ビジネス界に広がるコーチング 英企業の8割が導入

どんな名選手にもコーチは必要!?

2012.11.16 Fri posted at 18:04 JST

(CNN) ビル・クリントン元米大統領にも、米人気司会者のオプラ・ウィンフリーにもコーチがいた。スポーツ界のスター選手たちは言うまでもない。コーチングの効用は近年、ビジネス界でも広く認められ、多くの企業が導入している。

英国のリーダーシップ・マネジメント研究所(ILM)が最近、国内企業250社を対象に実施した調査によると、コーチングの手法を使っている、または使ったことがある企業は全体の80%を占め、さらに今後使う予定だと答えた企業も9%に上った。

ILMのデービッド・パーディー氏は「不景気のさなかの調査にもかかわらず、コーチングがここまで普及していたことに驚いた」と話す。

厳しい経済情勢の下でも企業のコーチング熱が衰えないことは、英人材能力開発研究所(CIPD)が2009年に発表した研究結果からもうかがえる。調査対象の7割が、コーチング制度の拡大または維持を表明していた。

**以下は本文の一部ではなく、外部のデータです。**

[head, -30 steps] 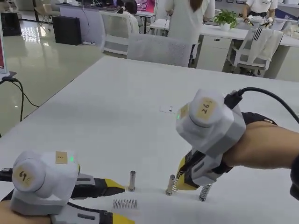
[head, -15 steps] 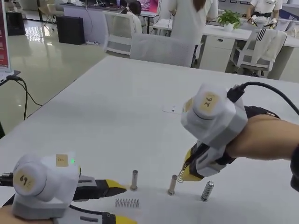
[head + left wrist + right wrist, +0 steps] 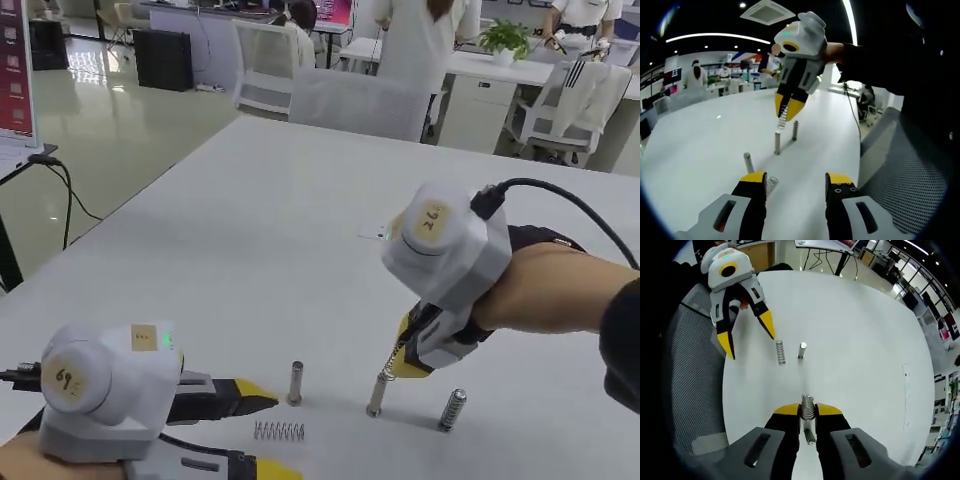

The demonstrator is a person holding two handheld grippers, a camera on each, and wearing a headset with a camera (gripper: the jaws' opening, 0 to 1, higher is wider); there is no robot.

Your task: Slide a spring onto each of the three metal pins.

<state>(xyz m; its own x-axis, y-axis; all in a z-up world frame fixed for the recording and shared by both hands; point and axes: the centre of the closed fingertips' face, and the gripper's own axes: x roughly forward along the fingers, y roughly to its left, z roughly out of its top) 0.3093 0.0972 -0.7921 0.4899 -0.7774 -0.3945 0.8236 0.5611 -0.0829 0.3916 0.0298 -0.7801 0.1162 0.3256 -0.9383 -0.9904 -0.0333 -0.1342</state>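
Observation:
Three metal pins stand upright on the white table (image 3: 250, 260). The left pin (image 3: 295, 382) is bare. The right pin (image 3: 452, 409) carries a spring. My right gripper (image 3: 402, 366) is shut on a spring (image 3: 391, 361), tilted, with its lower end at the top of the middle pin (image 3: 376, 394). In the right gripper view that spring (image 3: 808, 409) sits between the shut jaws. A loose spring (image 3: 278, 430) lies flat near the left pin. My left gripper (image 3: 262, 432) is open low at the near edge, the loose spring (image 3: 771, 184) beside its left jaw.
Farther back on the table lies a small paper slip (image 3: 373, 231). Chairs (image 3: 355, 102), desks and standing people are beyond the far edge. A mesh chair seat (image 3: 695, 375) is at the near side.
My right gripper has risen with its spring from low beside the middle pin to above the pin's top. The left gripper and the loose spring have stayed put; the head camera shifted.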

パーディー氏によると、コーチングは人々の能力を最大限に発揮させるための手段だ。一人ひとりが最高の成果を出すことは、企業にとっても非常に大きな意味を持つ。ILMの調査では、コーチングを導入している企業の95%が、コーチングは個人だけでなく組織全体にも有益だと答えた。

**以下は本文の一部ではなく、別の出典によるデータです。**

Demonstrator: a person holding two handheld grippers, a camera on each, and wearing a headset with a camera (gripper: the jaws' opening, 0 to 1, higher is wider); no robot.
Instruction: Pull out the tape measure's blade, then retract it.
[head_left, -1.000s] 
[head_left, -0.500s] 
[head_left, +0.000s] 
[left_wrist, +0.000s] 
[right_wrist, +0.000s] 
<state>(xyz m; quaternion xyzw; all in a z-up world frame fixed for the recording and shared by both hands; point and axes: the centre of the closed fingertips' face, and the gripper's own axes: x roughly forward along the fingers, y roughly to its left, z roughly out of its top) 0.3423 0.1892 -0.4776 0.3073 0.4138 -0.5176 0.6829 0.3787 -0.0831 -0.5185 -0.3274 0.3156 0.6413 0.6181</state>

ただ、導入にあたっては注意すべき点もある。まず重要なのはコーチの資質の問題だ。現時点では基準が明確でないため、だれでもコーチを名乗ることができる。もうひとつ、コストの問題もある。コーチングは決して安くない。

こうした問題点を考慮して、自前のコーチを養成する企業も目立つ。ビジネス・コーチングの世界で今、最も勢いよく伸びているのがこのパターンだという。パーディー氏は「人材を育成すれば、その恩恵は長年にわたって続く。内部のメンバーが他のメンバーの能力を引き出し続けるという流れは、成功する組織の大きな特徴だ」と説明する。

英ドンカスター大学は、まさにそのやり方で成功した。

現学長のジョージ・トロー氏が就任した当時、同大学は5年間で学長が7人も交代し、学生の成績も財政状況も良好とはいえなかった。そこでトロー氏は学内の管理職70人にコーチングの訓練を受けさせ、内部から10人のコーチを養成した。それからほぼ3年。学生たちの成績は目覚しい伸びを示し、財政状況もすっかり健全化しているという。